### [Exercise data]
□ □ □ □ □ □ □

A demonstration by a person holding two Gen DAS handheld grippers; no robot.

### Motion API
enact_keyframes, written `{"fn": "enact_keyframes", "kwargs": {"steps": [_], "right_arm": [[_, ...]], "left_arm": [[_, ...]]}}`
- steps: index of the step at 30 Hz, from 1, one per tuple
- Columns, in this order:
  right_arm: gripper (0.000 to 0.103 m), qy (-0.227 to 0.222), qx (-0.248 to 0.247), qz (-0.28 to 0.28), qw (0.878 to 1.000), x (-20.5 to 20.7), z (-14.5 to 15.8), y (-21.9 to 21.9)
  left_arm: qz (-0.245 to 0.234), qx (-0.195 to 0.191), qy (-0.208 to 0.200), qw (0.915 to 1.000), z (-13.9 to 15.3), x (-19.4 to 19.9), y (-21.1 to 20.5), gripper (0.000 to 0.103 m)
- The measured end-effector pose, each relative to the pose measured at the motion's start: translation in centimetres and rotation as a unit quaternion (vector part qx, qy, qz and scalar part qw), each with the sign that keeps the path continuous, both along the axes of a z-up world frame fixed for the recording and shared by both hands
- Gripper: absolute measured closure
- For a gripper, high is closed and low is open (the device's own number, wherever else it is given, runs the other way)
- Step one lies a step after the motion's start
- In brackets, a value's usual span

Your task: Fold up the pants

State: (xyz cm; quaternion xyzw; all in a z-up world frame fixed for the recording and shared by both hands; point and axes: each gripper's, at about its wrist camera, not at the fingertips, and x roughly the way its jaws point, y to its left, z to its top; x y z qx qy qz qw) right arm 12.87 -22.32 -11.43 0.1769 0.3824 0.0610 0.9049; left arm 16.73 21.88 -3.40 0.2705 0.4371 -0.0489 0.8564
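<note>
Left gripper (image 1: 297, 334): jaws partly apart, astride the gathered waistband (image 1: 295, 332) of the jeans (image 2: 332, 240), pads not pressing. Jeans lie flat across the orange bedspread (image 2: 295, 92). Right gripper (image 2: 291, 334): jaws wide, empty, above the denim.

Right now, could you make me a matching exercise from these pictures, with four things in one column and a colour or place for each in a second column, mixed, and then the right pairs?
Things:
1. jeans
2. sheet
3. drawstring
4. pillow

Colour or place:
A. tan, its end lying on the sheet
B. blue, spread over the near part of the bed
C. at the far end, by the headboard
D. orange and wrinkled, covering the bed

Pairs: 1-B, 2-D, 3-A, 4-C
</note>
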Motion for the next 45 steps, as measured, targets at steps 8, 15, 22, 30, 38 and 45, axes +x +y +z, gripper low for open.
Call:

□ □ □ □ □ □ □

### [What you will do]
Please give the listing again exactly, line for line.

### [Exercise answer]
A demonstration by a person holding two Gen DAS handheld grippers; no robot.

### Motion API
enact_keyframes, written `{"fn": "enact_keyframes", "kwargs": {"steps": [_], "right_arm": [[_, ...]], "left_arm": [[_, ...]]}}`
- steps: index of the step at 30 Hz, from 1, one per tuple
- Columns, in this order:
  right_arm: gripper (0.000 to 0.103 m), qy (-0.227 to 0.222), qx (-0.248 to 0.247), qz (-0.28 to 0.28), qw (0.878 to 1.000), x (-20.5 to 20.7), z (-14.5 to 15.8), y (-21.9 to 21.9)
  left_arm: qz (-0.245 to 0.234), qx (-0.195 to 0.191), qy (-0.208 to 0.200), qw (0.915 to 1.000), z (-13.9 to 15.3), x (-19.4 to 19.9), y (-21.1 to 20.5), gripper (0.000 to 0.103 m)
- The measured end-effector pose, each relative to the pose measured at the motion's start: translation in centimetres and rotation as a unit quaternion (vector part qx, qy, qz and scalar part qw), each with the sign that keeps the path continuous, both along the axes of a z-up world frame fixed for the recording and shared by both hands
- Gripper: absolute measured closure
- For a gripper, high is closed and low is open (the device's own number, wherever else it is given, runs the other way)
- Step one lies a step after the motion's start
- In brackets, a value's usual span

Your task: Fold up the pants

State: (xyz cm; quaternion xyzw; all in a z-up world frame fixed for the recording and shared by both hands; point and axes: each gripper's, at about its wrist camera, not at the fingertips, and x roughly the way its jaws point, y to its left, z to its top; x y z qx qy qz qw) right arm 12.87 -22.32 -11.43 0.1769 0.3824 0.0610 0.9049; left arm 16.73 21.88 -3.40 0.2705 0.4371 -0.0489 0.8564
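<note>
Left gripper (image 1: 297, 334): jaws partly apart, astride the gathered waistband (image 1: 295, 332) of the jeans (image 2: 332, 240), pads not pressing. Jeans lie flat across the orange bedspread (image 2: 295, 92). Right gripper (image 2: 291, 334): jaws wide, empty, above the denim.

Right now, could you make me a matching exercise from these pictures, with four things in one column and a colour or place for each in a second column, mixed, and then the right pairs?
Things:
1. jeans
2. sheet
3. drawstring
4. pillow

Colour or place:
A. tan, its end lying on the sheet
B. blue, spread over the near part of the bed
C. at the far end, by the headboard
D. orange and wrinkled, covering the bed

Pairs: 1-B, 2-D, 3-A, 4-C
</note>
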Motion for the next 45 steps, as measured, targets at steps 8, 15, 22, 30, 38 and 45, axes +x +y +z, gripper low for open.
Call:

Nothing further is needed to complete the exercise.